What needs to be done :: Copy all of the data below exactly as it is given.

= Beginning of Section =

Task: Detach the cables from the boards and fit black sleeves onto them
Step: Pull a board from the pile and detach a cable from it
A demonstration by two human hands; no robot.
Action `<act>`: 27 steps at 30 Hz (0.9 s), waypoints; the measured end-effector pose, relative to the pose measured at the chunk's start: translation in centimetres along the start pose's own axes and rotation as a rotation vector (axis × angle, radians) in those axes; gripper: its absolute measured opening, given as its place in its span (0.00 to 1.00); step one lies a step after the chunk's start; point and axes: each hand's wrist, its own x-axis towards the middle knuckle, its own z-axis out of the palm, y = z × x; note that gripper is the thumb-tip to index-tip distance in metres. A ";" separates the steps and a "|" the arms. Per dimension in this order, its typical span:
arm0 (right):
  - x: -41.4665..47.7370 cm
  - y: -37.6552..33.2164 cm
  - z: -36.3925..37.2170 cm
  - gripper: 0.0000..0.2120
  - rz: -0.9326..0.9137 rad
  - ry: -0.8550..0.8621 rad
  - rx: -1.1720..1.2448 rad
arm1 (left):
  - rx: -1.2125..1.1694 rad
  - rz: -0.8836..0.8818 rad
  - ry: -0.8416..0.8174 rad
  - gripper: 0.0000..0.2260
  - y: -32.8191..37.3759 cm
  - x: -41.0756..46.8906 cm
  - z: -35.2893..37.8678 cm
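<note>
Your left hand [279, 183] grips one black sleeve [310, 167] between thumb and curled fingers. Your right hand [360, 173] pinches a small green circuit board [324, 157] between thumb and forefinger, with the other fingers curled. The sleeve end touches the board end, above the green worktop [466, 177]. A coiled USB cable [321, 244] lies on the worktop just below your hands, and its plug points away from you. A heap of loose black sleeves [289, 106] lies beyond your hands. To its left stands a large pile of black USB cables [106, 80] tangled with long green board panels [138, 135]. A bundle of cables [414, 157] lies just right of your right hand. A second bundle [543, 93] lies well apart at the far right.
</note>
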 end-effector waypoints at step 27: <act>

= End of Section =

Answer for this exercise ::
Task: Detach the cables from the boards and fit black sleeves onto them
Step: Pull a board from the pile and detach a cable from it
A demonstration by two human hands; no robot.
Action `<act>`: 27 steps at 30 Hz (0.9 s), waypoints; the measured end-effector pose, relative to the pose measured at the chunk's start: translation in centimetres along the start pose's own axes and rotation as a rotation vector (axis × angle, radians) in those axes; gripper: its absolute measured opening, given as its place in its span (0.00 to 1.00); step one lies a step after the chunk's start; point and axes: each hand's wrist, its own x-axis towards the middle knuckle, its own z-axis out of the palm, y = z × x; note that gripper is the thumb-tip to index-tip distance in metres. A ";" separates the steps and a "|" the arms. Per dimension in this order, its typical span:
arm0 (right):
  - x: -41.4665..47.7370 cm
  - y: -37.6552..33.2164 cm
  - z: -36.3925..37.2170 cm
  - gripper: 0.0000..0.2120
  - rz: -0.9326..0.9137 rad
  - ry: -0.8550..0.8621 rad
  - rx: -1.1720..1.2448 rad
arm1 (left):
  - rx: -1.2125..1.1694 rad
  - rz: -0.8836..0.8818 rad
  - ry: -0.8416..0.8174 rad
  - gripper: 0.0000..0.2260
  - y: -32.8191..37.3759 cm
  - x: -41.0756..46.8906 cm
  - z: -35.2893..37.8678 cm
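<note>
Your left hand [279, 183] grips one black sleeve [310, 167] between thumb and curled fingers. Your right hand [360, 173] pinches a small green circuit board [324, 157] between thumb and forefinger, with the other fingers curled. The sleeve end touches the board end, above the green worktop [466, 177]. A coiled USB cable [321, 244] lies on the worktop just below your hands, and its plug points away from you. A heap of loose black sleeves [289, 106] lies beyond your hands. To its left stands a large pile of black USB cables [106, 80] tangled with long green board panels [138, 135]. A bundle of cables [414, 157] lies just right of your right hand. A second bundle [543, 93] lies well apart at the far right.
</note>
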 end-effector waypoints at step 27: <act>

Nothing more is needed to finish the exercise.